Fruit Merge: All 11 Fruits Evolution Guide — Sizes, Points, and the Path to Watermelon

I spent three weeks picking these 11 fruits. The original prototype used vegetables, and I can tell you from painful experience: nobody wants to merge two carrots. Vegetables lack that gut-level size logic that fruits carry. A grape is tiny. A watermelon is massive. Your brain already knows the hierarchy before I explain a single rule.

This guide breaks down every fruit in Fruit Merge's evolution chain -- their sizes, their scores, what they cost to create, and the strategies I've learned (sometimes the hard way) for each one. If you've been playing blind, dropping fruits and hoping for the best, this is where the game starts making sense.

Kento Morishima
By Kento Morishima · Game Developer & Founder

How the Evolution Chain Works

Two identical fruits touch each other, and they merge into the next fruit up. That is the entire mechanic. Grape plus Grape makes Cherry. Cherry plus Cherry makes Strawberry. This keeps going until you hit Watermelon, the final form, the thing every run is chasing.

I tested 15 different fruit sets before settling on these 11. Some early versions had 8 fruits, others had 14. Eight felt too short -- you'd hit the endgame in minutes and get bored. Fourteen made the early game a slog, with too many tiny merges before anything satisfying happened. Eleven is the sweet spot, and I'm not entirely sure I could explain why it works so well. It just does.

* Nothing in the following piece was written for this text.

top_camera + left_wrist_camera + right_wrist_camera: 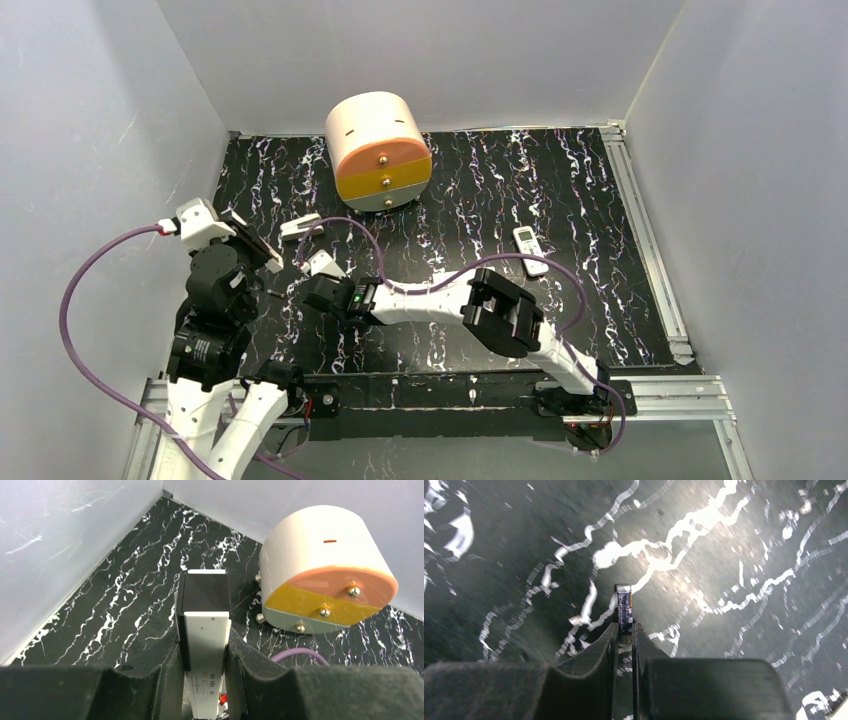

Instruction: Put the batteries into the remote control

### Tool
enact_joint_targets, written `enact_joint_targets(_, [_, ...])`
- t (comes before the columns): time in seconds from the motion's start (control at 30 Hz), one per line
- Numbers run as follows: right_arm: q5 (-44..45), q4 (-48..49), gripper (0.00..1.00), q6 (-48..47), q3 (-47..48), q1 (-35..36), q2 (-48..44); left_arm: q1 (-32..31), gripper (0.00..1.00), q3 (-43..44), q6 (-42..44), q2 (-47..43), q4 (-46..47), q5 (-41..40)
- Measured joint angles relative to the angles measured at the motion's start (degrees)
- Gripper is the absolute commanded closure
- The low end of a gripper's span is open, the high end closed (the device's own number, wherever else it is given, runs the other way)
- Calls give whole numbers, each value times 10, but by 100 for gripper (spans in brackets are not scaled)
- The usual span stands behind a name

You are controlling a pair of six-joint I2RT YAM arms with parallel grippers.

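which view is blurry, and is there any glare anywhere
Right wrist view: tabletop smeared and soft, glare on its white veins, yet the battery in the right gripper reads sharp. Left wrist view: crisp, held white piece evenly lit. Top external view: sharp, soft shadows.

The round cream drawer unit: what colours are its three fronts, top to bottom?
Round cream drawer unit: salmon pink, yellow, pale grey. Clearest in left wrist view.

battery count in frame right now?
1. A battery is clamped in the right gripper, low over the black marbled table, seen in the right wrist view. The second isn't visible in any view; it may be hidden.
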Motion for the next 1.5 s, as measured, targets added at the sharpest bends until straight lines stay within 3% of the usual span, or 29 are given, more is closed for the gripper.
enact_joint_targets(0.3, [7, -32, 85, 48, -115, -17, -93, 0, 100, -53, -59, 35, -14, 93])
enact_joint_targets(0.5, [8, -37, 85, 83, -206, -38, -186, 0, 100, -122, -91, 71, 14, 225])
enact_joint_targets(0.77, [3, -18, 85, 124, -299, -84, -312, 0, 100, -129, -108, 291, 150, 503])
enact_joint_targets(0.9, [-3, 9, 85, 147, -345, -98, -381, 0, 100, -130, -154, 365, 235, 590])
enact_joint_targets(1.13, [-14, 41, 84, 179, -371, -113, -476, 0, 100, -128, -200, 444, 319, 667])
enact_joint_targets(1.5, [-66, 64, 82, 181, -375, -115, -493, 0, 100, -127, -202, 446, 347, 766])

The physics matter here. Two grapes need to physically collide to trigger a merge. I built a forgiveness buffer into the collision detection -- the merge radius is 2 pixels wider than the visual sprite itself. During early testing, players kept telling me merges felt "broken" when they had to land pixel-perfect contacts. That invisible buffer fixed the frustration without anyone noticing it exists.

The Complete Evolution Table

Here is every fruit, from smallest to largest, with the numbers that govern the game under the hood.

# Fruit Diameter (px) Points Cumulative Grapes Needed Merge Recipe
1 Grape 24 1 1 -- (starting fruit)
2 Cherry 32 3 2 Grape + Grape
3 Strawberry 40 6 4 Cherry + Cherry
4 Lemon 50 10 8 Strawberry + Strawberry
5 Orange 62 15 16 Lemon + Lemon
6 Apple 76 21 32 Orange + Orange
7 Pear 92 28 64 Apple + Apple
8 Peach 110 36 128 Pear + Pear
9 Pineapple 132 45 256 Peach + Peach
10 Melon 156 55 512 Pineapple + Pineapple
11 Watermelon 180 66 1,024 Melon + Melon

The scoring formula is triangular: each fruit scores n*(n+1)/2 where n is its position in the chain. I chose this over linear scoring because, with linear scoring, merging two Melons into a Watermelon felt about as exciting as merging two Grapes into a Cherry. The triangular formula makes each tier feel progressively more rewarding. That Watermelon merge hits different when you see 66 points land instead of 11.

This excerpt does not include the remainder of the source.